Saturday, September 18, 2010

Whats wrong with Christian music.

This has kind of always been a burr in my saddle.  But yesterday while waiting on some wav files to import into a session at PureMix I decided to pop in one of my favorite artists in the CD player and put it up on the big Dynaudio M3A mains.  After all, I was just going to be writing some notes and waiting on about 50+ tracks of wavs to import into my Pro Tools session.


I put in Diana Krall's "Look Of Love".  All I can say is "WOW!".  I really took my breath away.  So, I let it just wash over me for a while.  I told my wife it was like pouring caramel in my ears.
:)
(I really like caramel).

After listening for a while, my session was ready in Pro Tools for me, so I jumped back in there, but I still had to match up some regions with the template I created, so, I still wasn't ready to give up listening to Diana.  Then that nagging frustration hit me again...
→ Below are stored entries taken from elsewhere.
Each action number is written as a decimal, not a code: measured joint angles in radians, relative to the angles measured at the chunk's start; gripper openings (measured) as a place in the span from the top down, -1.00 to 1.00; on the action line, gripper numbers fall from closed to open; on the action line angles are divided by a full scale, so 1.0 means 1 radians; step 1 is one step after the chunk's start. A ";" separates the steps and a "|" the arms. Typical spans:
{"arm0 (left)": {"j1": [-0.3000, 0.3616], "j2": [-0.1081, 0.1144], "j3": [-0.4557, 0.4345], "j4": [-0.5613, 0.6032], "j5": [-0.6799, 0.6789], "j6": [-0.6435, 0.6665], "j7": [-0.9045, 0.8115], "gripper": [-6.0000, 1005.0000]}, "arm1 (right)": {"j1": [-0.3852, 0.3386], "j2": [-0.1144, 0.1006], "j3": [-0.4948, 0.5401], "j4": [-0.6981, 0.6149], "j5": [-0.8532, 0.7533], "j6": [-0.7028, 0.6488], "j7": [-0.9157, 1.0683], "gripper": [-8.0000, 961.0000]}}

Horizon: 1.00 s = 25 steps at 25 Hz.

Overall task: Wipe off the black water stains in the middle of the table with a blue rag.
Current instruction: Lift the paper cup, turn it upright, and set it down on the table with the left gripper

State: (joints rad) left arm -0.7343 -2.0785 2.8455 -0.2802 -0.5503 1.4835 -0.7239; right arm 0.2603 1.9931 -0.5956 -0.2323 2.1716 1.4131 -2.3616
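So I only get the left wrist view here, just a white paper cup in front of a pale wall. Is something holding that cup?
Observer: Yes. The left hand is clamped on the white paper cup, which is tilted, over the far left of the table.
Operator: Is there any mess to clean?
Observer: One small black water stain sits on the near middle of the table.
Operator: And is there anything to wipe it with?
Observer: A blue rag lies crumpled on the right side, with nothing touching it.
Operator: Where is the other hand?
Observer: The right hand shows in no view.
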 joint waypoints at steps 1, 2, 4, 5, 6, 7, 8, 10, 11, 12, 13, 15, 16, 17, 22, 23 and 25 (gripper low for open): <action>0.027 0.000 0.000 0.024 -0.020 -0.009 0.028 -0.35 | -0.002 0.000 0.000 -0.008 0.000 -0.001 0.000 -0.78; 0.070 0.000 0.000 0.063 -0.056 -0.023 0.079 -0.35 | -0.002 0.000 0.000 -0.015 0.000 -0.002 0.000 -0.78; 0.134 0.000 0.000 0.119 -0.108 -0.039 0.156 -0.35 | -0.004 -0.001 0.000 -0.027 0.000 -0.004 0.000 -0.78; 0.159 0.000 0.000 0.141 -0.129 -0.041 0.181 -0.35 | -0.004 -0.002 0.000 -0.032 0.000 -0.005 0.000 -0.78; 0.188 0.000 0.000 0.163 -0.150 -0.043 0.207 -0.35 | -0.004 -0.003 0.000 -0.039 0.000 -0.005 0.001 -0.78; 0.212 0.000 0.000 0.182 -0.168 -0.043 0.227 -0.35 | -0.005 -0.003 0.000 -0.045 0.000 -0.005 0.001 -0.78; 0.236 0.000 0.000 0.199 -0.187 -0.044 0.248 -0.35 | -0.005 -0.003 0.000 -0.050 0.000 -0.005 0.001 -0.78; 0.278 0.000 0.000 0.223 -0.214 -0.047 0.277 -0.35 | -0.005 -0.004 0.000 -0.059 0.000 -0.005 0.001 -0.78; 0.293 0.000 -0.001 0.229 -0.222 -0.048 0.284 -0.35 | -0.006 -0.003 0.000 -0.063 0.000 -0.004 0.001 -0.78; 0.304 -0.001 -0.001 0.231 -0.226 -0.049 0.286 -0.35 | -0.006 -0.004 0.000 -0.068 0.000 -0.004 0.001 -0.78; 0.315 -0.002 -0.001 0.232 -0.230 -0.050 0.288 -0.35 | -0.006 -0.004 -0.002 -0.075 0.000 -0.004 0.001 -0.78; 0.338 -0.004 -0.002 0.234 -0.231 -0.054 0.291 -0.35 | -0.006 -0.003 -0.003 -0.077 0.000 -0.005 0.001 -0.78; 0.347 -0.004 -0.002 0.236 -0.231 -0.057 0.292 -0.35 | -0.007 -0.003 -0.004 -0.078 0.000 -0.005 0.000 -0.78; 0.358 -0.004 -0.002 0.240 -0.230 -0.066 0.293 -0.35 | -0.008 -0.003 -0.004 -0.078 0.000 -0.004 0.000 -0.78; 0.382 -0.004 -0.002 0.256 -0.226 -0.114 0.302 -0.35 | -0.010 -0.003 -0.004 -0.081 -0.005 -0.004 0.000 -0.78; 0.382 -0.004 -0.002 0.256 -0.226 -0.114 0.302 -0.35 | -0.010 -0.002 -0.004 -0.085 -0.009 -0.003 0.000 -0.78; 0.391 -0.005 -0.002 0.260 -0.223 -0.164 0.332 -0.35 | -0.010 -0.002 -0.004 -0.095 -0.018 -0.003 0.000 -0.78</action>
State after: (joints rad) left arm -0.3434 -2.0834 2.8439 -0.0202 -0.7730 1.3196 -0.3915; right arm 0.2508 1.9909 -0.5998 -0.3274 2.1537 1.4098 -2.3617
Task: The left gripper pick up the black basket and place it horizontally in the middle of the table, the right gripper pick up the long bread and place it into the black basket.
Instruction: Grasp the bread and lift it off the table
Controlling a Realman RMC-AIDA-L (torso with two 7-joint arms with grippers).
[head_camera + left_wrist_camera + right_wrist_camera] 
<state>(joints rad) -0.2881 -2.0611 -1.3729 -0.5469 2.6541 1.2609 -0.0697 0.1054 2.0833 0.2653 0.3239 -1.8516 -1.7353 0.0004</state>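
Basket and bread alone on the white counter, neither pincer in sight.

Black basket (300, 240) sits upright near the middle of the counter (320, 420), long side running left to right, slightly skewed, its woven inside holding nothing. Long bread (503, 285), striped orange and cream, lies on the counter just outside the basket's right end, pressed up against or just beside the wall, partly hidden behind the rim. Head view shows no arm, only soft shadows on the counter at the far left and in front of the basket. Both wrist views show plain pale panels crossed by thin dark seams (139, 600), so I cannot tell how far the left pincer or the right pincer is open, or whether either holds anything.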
Why isn't there any Christian music that is THIS good?  And you know what, I KNOW that there is no lack of talent.  So, don't miss the nuance of my point here.  I can't think of any Christian records that have this same level of excellence TECHNICALLY.  This Diana Krall album is perfection from a production standpoint.  Absolutely beautiful strings, guitar, vocals, drums, piano....  oh man.  And what is funny is that I put it up on our little kitchen pig radio iPod dock at home.  Sounds unbelievably good there too.

So, whats the deal?  Are we too pragmatic?  I know that in a lot of ways the Christian "music industry" is more corrupt and MORE about the "bottom line" than the secular music industry is.  I'm afraid there may be more integrity with some secular productions than with any Christian production I can think of.  HUGE money is spent on getting it RIGHT.  Whether its a movie, a recording, a video, a commercial, or a live show...  someone is behind it bank rolling it to be the BEST.

I think I know what the problem is.  The Christian Music Industry has marginalized itslef into a sub-culture.  They are not mainstream.  So, they don't have mainstream money.  So, everything sounds sub-par.  But there is no reason to spend mainstream money anyway, because we've marginalized Christian music for so long that no one is paying attention to it other than Christians anymore anyway.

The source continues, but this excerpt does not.